The first thing I loved was the new patient form which included 1. was my birth traumatic? 2. what are all the major injuries you've ever had? (I love talking about myself) 3. categories: PAST/NOW: mild/moderate/extreme- and I got to circle how i construed each of the sections from family life to vocation to financial and lifestyle. I also got to answer: what i do to keep healthy, what my intent was, and generational ailments. Awesome analysis good times. Oh and dur, what sort aches and pains do i have currently- hips, knees, kneck... a crick in my shoulder.
She then informed me that though she is called a chiropractic office there's actually no physical adjustment involved and all her language swims around the term 'energy'. It's a term I'm comfortable with because I like to talk about energy I sense in rooms. And um whatever. So anywayz first we talk about the form and if I have any sort of residual issues from childhood traumas and anything I think I say, I'm suspicious, will be confirmed or denied by my body. So I say, mmm, no? She also tries to figure out what exactly I do for work which somebody, please tell me! I say well i was at this desk job for a year and then, I went on vacation, then i got laid off then i wasn't working for 4months, then i got a 3wk desk job, followed by my wacky art dept job... she's like hmm, ok. Clearly she's going to have to look elsewhere. But did I explain my frustration about the weight thing?

So I'm on the table and she's holding up my left arm and asking my body questions, and holding up my right arm and asking my body questions... and by that I mean she says "resist" the push of my hand and she touches a point on my body and if that part of the body is blocked somehow my arm goes weak.
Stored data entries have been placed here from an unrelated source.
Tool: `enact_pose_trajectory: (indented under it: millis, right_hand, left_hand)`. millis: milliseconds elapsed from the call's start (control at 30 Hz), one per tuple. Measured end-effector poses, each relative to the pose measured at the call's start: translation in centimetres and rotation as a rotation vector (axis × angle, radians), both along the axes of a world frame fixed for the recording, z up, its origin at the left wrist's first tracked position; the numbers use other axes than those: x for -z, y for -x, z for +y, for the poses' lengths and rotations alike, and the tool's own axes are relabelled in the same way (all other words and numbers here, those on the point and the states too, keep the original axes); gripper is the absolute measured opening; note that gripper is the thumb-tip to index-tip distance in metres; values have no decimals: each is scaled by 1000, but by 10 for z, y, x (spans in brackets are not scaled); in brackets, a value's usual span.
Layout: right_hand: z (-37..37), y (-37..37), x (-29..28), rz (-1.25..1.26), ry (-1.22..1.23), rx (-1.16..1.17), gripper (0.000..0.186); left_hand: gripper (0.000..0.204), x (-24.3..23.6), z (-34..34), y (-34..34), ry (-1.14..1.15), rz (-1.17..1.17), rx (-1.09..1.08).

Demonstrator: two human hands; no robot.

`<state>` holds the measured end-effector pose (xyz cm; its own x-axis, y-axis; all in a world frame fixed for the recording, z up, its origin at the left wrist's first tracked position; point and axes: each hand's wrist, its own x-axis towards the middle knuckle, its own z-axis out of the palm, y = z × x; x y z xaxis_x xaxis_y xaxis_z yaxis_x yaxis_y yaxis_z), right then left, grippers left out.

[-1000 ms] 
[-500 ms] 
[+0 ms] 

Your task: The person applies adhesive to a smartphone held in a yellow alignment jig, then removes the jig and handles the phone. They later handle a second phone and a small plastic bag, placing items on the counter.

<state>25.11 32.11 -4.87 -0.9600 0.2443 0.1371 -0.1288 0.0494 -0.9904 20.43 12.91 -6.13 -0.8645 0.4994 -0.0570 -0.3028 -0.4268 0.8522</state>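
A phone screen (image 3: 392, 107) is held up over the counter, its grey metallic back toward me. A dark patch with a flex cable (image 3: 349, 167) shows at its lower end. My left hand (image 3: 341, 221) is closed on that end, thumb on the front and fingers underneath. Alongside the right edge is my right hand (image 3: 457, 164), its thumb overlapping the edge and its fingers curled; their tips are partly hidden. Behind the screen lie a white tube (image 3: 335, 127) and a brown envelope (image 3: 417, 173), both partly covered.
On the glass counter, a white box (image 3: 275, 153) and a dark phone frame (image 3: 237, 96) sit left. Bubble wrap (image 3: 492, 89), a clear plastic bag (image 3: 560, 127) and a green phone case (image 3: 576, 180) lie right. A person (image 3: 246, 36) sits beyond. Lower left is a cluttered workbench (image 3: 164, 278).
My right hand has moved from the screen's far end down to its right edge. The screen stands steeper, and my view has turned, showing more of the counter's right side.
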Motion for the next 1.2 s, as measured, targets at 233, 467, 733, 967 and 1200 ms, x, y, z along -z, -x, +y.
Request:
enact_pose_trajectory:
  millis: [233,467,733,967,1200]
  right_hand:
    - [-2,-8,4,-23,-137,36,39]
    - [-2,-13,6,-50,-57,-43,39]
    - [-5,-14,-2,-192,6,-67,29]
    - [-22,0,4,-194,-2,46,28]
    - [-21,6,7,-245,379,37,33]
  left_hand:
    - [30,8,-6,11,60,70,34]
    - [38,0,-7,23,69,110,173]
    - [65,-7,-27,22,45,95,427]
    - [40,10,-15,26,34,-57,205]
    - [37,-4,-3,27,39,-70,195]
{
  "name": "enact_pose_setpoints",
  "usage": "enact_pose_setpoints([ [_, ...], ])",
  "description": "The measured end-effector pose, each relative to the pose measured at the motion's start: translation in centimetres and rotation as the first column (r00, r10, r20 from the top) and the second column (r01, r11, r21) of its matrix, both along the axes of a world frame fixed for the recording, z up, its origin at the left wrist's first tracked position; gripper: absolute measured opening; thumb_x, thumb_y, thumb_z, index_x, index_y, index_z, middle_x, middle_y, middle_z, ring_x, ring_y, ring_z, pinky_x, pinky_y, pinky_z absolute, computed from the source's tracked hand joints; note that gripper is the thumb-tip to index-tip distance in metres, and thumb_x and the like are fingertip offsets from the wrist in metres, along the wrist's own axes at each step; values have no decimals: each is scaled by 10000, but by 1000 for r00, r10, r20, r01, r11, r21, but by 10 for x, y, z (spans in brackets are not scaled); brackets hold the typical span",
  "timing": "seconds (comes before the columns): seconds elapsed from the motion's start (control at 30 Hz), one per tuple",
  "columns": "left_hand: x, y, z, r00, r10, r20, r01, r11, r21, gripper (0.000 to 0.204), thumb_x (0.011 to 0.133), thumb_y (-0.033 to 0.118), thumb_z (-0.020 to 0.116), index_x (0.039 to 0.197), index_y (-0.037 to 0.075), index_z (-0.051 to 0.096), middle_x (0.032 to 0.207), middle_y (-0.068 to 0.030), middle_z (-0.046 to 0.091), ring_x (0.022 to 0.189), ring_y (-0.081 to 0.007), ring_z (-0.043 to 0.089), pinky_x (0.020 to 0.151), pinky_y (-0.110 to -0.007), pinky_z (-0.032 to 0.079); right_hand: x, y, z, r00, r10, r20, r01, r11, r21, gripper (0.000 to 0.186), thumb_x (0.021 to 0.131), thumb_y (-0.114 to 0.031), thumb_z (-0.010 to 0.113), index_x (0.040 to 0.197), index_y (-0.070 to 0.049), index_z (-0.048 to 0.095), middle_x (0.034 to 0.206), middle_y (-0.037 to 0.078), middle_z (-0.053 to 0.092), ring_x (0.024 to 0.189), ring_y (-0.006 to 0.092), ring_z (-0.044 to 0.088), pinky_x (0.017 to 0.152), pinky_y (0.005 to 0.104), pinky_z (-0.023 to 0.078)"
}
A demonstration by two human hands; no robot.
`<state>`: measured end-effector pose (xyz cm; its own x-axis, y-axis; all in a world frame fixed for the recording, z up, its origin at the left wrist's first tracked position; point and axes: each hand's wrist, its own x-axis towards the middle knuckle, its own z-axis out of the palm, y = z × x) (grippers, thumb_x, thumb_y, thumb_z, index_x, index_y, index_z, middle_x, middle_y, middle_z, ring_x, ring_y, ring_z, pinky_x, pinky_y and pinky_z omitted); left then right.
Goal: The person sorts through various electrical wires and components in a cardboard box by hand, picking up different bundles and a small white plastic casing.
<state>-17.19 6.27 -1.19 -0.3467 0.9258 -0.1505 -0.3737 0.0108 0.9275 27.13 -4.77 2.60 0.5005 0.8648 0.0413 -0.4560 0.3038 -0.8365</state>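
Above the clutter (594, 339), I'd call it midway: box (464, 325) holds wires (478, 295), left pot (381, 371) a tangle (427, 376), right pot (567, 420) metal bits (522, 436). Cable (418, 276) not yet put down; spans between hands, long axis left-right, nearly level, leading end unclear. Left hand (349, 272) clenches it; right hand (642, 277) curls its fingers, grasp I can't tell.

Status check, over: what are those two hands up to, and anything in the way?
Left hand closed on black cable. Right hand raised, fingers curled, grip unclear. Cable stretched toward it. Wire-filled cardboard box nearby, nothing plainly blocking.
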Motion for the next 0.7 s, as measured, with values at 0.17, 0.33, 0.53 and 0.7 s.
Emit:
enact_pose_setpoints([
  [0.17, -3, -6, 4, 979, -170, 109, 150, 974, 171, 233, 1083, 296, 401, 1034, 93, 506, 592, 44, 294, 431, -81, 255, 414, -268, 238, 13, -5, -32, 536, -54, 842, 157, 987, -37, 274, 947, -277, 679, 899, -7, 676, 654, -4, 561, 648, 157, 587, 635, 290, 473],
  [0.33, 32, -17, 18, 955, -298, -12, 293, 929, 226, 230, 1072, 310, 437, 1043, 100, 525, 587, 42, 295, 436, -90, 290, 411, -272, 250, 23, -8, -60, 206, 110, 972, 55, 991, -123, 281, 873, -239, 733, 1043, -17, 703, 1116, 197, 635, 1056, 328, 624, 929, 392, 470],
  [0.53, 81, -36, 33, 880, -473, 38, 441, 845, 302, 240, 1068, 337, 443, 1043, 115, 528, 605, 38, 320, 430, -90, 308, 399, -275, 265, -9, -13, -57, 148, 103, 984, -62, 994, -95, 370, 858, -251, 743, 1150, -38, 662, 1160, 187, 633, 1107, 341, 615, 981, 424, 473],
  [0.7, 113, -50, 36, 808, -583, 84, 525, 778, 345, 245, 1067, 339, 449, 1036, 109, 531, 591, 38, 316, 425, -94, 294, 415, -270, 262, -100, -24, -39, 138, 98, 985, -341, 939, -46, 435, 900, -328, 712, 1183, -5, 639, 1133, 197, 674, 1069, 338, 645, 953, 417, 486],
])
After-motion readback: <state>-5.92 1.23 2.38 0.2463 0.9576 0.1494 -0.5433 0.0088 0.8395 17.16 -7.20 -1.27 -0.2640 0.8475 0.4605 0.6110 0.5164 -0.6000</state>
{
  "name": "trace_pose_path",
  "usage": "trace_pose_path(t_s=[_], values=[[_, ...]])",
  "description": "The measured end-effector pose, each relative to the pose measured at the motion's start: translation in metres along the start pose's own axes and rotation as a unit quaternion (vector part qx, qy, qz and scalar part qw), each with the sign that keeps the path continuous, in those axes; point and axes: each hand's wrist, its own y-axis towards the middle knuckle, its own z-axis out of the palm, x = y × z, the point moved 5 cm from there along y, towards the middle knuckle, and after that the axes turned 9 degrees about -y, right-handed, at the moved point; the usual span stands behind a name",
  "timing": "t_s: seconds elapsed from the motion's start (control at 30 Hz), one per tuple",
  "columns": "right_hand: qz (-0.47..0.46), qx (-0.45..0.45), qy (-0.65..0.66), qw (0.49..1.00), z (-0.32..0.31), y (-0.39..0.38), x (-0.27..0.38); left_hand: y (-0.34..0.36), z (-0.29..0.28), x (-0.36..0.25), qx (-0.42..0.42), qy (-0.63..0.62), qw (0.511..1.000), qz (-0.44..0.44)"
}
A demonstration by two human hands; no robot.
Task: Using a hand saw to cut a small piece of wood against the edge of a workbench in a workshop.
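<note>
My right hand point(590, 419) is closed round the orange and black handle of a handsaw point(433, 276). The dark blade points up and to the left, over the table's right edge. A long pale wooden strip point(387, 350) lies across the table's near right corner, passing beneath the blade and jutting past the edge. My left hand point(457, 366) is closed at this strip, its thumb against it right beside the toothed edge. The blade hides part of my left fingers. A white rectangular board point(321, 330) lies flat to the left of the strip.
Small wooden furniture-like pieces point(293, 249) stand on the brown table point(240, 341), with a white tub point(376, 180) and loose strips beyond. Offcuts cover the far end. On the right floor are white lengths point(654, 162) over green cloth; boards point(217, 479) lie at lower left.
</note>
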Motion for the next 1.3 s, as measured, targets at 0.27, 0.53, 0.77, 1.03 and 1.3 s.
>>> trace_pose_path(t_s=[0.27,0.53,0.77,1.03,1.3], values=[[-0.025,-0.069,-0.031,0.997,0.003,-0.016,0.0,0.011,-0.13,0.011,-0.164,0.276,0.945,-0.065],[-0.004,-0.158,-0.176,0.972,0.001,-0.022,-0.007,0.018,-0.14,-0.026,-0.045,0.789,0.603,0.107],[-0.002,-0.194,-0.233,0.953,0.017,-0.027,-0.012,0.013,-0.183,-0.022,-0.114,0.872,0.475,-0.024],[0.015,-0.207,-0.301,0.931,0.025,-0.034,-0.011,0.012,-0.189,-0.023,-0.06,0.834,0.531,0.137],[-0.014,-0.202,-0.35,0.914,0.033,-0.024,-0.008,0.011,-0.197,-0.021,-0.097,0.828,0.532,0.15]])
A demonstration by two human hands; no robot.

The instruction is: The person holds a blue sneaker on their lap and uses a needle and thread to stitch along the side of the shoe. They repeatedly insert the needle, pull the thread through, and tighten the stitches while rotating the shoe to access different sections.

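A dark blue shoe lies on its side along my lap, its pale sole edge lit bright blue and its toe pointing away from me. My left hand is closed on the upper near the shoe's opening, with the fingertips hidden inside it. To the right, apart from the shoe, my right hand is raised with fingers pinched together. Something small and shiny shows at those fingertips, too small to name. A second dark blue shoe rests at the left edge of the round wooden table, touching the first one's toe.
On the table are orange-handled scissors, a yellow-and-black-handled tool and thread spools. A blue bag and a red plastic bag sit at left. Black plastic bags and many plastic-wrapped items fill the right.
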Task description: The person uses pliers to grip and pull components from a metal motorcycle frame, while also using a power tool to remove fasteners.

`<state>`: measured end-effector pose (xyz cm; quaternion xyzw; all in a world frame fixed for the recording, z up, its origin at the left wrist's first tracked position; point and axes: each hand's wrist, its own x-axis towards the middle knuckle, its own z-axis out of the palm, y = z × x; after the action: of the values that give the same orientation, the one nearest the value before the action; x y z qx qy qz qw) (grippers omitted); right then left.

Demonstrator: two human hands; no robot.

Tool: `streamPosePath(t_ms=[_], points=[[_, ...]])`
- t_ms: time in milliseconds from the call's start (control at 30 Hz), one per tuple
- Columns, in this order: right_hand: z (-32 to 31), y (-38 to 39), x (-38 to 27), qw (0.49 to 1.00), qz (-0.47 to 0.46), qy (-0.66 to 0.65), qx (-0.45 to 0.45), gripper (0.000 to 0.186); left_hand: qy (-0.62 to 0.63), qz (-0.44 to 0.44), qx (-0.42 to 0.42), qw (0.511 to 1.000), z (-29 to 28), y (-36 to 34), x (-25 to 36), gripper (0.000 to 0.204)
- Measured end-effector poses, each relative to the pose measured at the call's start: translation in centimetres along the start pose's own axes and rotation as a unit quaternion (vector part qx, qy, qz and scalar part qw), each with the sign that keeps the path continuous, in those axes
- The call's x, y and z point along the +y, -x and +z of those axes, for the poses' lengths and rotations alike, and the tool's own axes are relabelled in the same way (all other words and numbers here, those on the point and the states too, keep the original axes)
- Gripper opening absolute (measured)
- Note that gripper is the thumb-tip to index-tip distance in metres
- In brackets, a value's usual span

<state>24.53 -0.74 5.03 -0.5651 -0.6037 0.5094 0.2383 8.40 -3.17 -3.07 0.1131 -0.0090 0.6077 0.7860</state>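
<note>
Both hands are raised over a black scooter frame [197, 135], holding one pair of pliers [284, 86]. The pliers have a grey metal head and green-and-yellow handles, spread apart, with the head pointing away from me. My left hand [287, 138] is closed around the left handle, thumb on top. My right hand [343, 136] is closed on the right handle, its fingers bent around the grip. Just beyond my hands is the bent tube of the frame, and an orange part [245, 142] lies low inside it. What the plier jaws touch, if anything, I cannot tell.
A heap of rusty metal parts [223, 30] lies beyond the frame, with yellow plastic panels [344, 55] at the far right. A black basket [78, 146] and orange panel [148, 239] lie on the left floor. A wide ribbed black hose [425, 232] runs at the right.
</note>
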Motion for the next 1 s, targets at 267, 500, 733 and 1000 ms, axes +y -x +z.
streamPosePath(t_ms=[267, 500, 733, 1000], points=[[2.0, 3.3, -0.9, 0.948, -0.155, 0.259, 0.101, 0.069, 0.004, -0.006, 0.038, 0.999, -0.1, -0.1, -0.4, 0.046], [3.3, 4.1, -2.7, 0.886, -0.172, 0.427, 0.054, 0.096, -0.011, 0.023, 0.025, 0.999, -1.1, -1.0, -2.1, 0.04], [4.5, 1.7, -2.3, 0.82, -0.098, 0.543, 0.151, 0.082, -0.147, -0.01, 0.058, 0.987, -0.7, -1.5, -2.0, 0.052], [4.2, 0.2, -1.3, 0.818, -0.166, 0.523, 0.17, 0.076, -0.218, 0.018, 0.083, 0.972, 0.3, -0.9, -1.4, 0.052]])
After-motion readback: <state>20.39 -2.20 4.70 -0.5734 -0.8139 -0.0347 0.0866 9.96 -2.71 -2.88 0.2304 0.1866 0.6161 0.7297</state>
I've had this done to me before since '97 or so when this wacky guy named 'sunshine' gave me a tape to watch and then he died a few years later but i never watched the tape until i dug it out and it was all about energy realignment. So that when I got into a car accident the chiropractor was able to help the neck that got hit by the wave and now had whiplash from the lady who hit me, was able to work on me and not freak me out about it... . So she's muttering and making notes and checking here and there and everywhere and then she says, i'm feeling inspired. Is this a spiritual issue? And my body says yes. A what!? A spirit? Something something something... she's like I don't know what it means, i never ask this question like i said, you're going to have to ask God.
Hmph!

So I go back the next week for a follow up session. Hand her my food diary, lay down for my healing tweaking session which involves laying there for a 1/2 hour and her intermittently poking and reflexing me. And toward the end in the back of my eyelids I see the most beautiful color purple. Its this purple tinged with darkblue and it would just sort of morph into a few forms really slowly that I just enjoyed watching it. I didn't even honestly question why it was there. But just took for granted that it was something I was seeing. I get up and I am super relaxed. I say that if nothing else that's what I am. Muriel then says, well you were healing too not just relaxing. Yah yah, mmm hmm, whatever. I am sooo relaxed. She's like, did you see something? Yah i said. The color purple. She's like, that's a spiritual color. It's coincidentally the color of the folder I'm giving you, too. She then hands me the diagnosis of me and a plan-
yeast+ toxicity = a. h2O retention, low metabolism, elevated insulin levels which results in = hormonal imbalance. b. junk in the joints, sinuses resulting in aches, congestion, allergies.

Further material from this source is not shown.